# 81 rabbit diesel, what do I use???



## 79rabbit4dr (Jul 25, 2007)

I'm thinking about flushing and then using synthetic. I don't know how to find my engine specs to know what VW oil approval rating i need to look for, or if there are certain restriction for a diesel motor. I went out and bought Mobil 1 Full Synthetic Euro Blend because it said it was VW 200, 205, 203.1 (i think those were the numbers) approved but after some further reading I'm not sure if that was the right choice. 
Another thread said something about http://www.auro-rx.com but they say it doesn't work well with synthetic. I live near Yellowstone so we get hot summers, cold winters, and are at high elevation so - from what I read - it'd be much better to use synthetic. 
Anyone with some expertise or even some links on where I could get a good for sure answer would be much appreciated.
THANKS!


----------



## dieselwagen (Jun 7, 2008)

*Re: 81 rabbit diesel, what do I use??? (79rabbit4dr)*

shell rotella 5W-40 synthetic


_Modified by dieselwagen at 10:14 AM 7-10-2008_


----------



## 79rabbit4dr (Jul 25, 2007)

*Re: 81 rabbit diesel, what do I use??? (dieselwagen)*


_Quote, originally posted by *dieselwagen* »_shell rotella 5W-40 synthetic

I'm not disagreeing with you in any way, but why is rotella (i thought that was the cheap stuff) better than mobil 1? I'm trying to learn/understand, that's why I ask.
Thanks for the quick reply too!


----------



## dieselwagen (Jun 7, 2008)

*Re: 81 rabbit diesel, what do I use??? (79rabbit4dr)*


_Quote, originally posted by *79rabbit4dr* »_
I'm not disagreeing with you in any way, but why is rotella (i thought that was the cheap stuff) better than mobil 1? I'm trying to learn/understand, that's why I ask.
Thanks for the quick reply too!

i recently switch to synthetic on my last oil change, reason i stayed with rotella synthetic is because i had good result using the regular rotella 15W-40. i heard lots of good feedback regarding the mobil 1 synthetic and i might try that next oil change to personally see if there's any difference. if some high end cars uses that stuff (mobil1 synthetic)for factory fill then it must mean something.


----------



## corradokidg60 (May 14, 2002)

*Re: 81 rabbit diesel, what do I use??? (79rabbit4dr)*


_Quote, originally posted by *79rabbit4dr* »_
I'm not disagreeing with you in any way, but why is rotella (i thought that was the cheap stuff) better than mobil 1? I'm trying to learn/understand, that's why I ask.
Thanks for the quick reply too!

Shell Rotella is supposed to be the diesel oil with a detergent pack added to it to deal with the soot and byproducts of a diesel engine. I've heard Shell Rotella mentioned by diesel heads over the past 8 years or so.


----------



## dieselwagen (Jun 7, 2008)

*Re: 81 rabbit diesel, what do I use??? (corradokidg60)*


_Quote, originally posted by *corradokidg60* »_
Shell Rotella is supposed to be the diesel oil with a detergent pack added to it to deal with the soot and byproducts of a diesel engine. I've heard Shell Rotella mentioned by diesel heads over the past 8 years or so. 
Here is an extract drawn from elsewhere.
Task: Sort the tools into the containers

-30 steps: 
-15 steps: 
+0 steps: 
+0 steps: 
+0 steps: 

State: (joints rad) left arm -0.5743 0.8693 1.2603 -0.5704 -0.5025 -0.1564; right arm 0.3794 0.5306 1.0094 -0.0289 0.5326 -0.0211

i thought i read something like that on a diesel magazine while my wife does her shopping at safeway. ( rotella=diesel specific)
i see that you are my next door neighbor here at the peninsula corradokid. you happen to have a G60 valve cover lying around you want to make money off of ?
sorry 'bout the thread jack 79rabbit guy, but i was having problem locating this part locally.


----------



## corradokidg60 (May 14, 2002)

*Re: 81 rabbit diesel, what do I use??? (dieselwagen)*

Wish I did... actually, wish I had a ton of spare C parts sitting around as I'll probably need all of them at some point.








Sorry I can't help ya out, neighbor.


----------



## tjl (Mar 24, 2001)

*Re: 81 rabbit diesel, what do I use??? (79rabbit4dr)*

Check your owner's manual. It will probably mention an old API C rating like CD. If this is the case then this can be satisfied by more recent API ratings like CF, CF-4, CG-4, CH-4, CI-4, CJ-4.
Diesel-specific oils with the API CI-4 or CJ-4 ratings are meant to handle higher soot loads and such. These usually come in 15W-40 conventional and 5W-40 synthetic. The 15W-40 conventional ones are easy to find; the 5W-40 synthetic ones are not so easy. The most commonly available of the latter are Shell Rotella T Synthetic and Mobil 1 Turbo Diesel Truck (or Delvac 1).
However, if the oil you bought has API CF and/or VW 505.00 ratings, it is probably ok for use in your old VW diesel engine. Newer VW diesel engines can be much more picky (e.g. VW 505.01 rated oil only).


----------



## 79rabbit4dr (Jul 25, 2007)

*Re: 81 rabbit diesel, what do I use??? (tjl)*


_Quote, originally posted by *tjl* »_Check your owner's manual. It will probably mention an old API C rating like CD. If this is the case then this can be satisfied by more recent API ratings like CF, CF-4, CG-4, CH-4, CI-4, CJ-4.

yeah, it had CC rating... couldn't find it anywhere.
Great help everyone, thanks a ton! http://****************.com/smile/emthup.gif http://****************.com/smile/emthup.gif


----------